Where N is the total numbers of landmarks 33, $x_{i}$ and $y_{i}$ are the normalized coordinates of the ith landmark, $v_{i}$ is the visibility score. Once the landmarks are detected, they are connected based on anatomical relations to form the human skeleton. The skeleton is mathematically modeled as graph G(V, E), where V is the set of landmarks, and E is the set of edges connecting the landmarks, as defined by anatomical connections. The skeletal structure develops through relationships between body points like shoulder-elbow joints or hip-knee joints and these interactions become visible through connecting landmarks with lines. This skeletal representation maintains its significance for future feature extraction and action classification work because it preserves normalized 2D landmark coordinates. The skeletal representation offers an efficient computational method to model human body spatial arrangements. Figure 5 shows the skeletal representation of three different action classes.

Figure 5

Figure 5. Skeletonized representation of three different action classes: (a) Skiing, (b) Backpacking, and (c) Rock climbing.

3.6 Feature extraction

Feature extraction is the primary operational stage of the proposed multi-person action recognition system. The technique next converts the preprocessed data into useful feature representations for categorization. The recognition system uses both full-body features to detect the entire body’s movement and keypoint-based features to track specific body spots. With its full body and keypoint-based feature interpretation of human movements, the identification system achieves strong results for complicated UAV situations.

3.6.1 Full-body features

The proposed multi-person action recognition system uses full-body measurements to identify human movement and shape characteristics. By continuously monitoring key movement characteristics, these monitoring features allow for a comprehensive understanding of human body dynamics over the global dimension of UAV operations. In order to distinguish between action-relevant motion alterations that result in accurate identification, the system assesses the shapes of the human body. Three full-body features are used by the system: AKAZE, Distance Transform, and Fourier Descriptor. The system can recognize different behaviors in complex aerial environment settings because of these properties, which also allows it to execute robust representation processing.

3.6.1.1 AKAZE feature

AKAZE (Accelerated-KAZE) extracts robust keypoints quickly through its detection and description capabilities. Because the Perona-Malik anisotropic diffusion preserves relevant image features in addition to noise reduction (Tareen and Saleem, 2018; Hu et al., 2020), AKAZE is able to create a nonlinear scale-space.

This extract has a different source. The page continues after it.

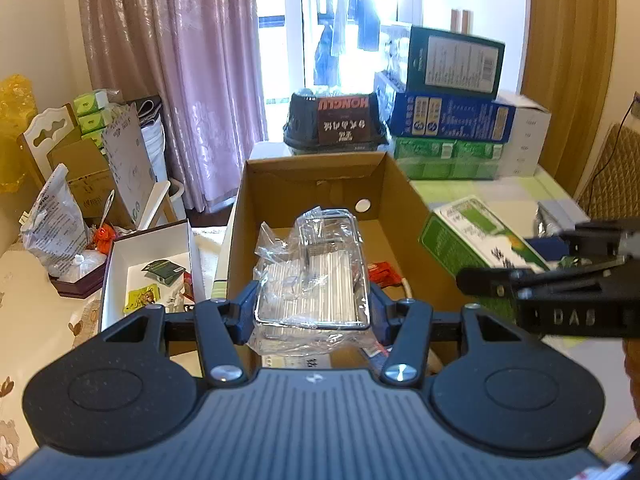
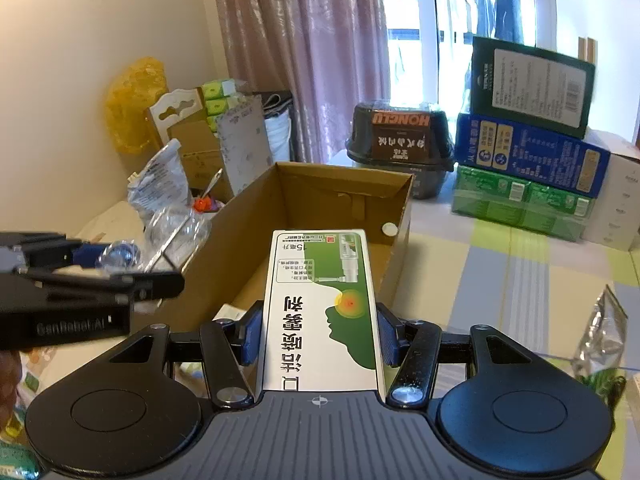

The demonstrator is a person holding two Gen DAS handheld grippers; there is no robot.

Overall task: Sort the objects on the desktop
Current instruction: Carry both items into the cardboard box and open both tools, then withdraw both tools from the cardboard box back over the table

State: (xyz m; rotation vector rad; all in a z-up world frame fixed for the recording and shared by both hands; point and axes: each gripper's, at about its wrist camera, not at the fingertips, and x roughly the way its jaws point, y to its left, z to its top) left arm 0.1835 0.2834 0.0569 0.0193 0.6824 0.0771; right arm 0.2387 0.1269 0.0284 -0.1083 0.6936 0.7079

The diffusion sequence happens following Equation 10:

\begin{array}{l} \frac{\partial L}{\partial t} = d i v (c (x, y, t) \nabla L) & (10) \end{array}

While the image gradient ∇L serves as a crucial component of the calculation, the image L(x, y, t) at various scales interacts with the conductivity function c(x, y, t). Because of its effective boundary preservation, AKAZE is able to keep edge details better than other descriptors, particularly in human silhouette analysis, when nonlinear diffusion is used instead of Gaussian blurring. In order to determine its position, AKAZE keypoint detection looks for regions with significant contrast and texture fluctuations using the Hessian matrix determinant value. Equation 11 uses second-order derivatives to calculate the determinant:

\begin{array}{l} det (H) = L_{x x} L_{y y} - {(L_{x y})}^{2} & (11) \end{array}

Where $L_{x x}$ and $L_{y y}$ represent the second-order derivatives along the x- and y-axis, while $L_{x y}$ represents the mixed derivative. The detection of keypoints depends on identifying local maximum values from the determinant function which operates across various scale levels for maintaining robust detection through transformation like scaling and rotation. AKAZE detects keypoints before employing its Modified Local Difference Binary (MLDB) method to generate descriptors through keypoint neighborhood intensity comparison analysis. The descriptors serve as matches during the comparison of images. When AKAZE analyzes human silhouettes, it generates effective shape recognition and structural information which produces dependable features for subsequent analysis of action recognition. Figure 6 shows AKAZE feature detection on human silhouettes for three action classes.

Figure 6

Figure 6. AKAZE feature detection on human silhouettes for three different action classes: (a) Standup Paddling, (b) Skiing, and (c) Rock climbing.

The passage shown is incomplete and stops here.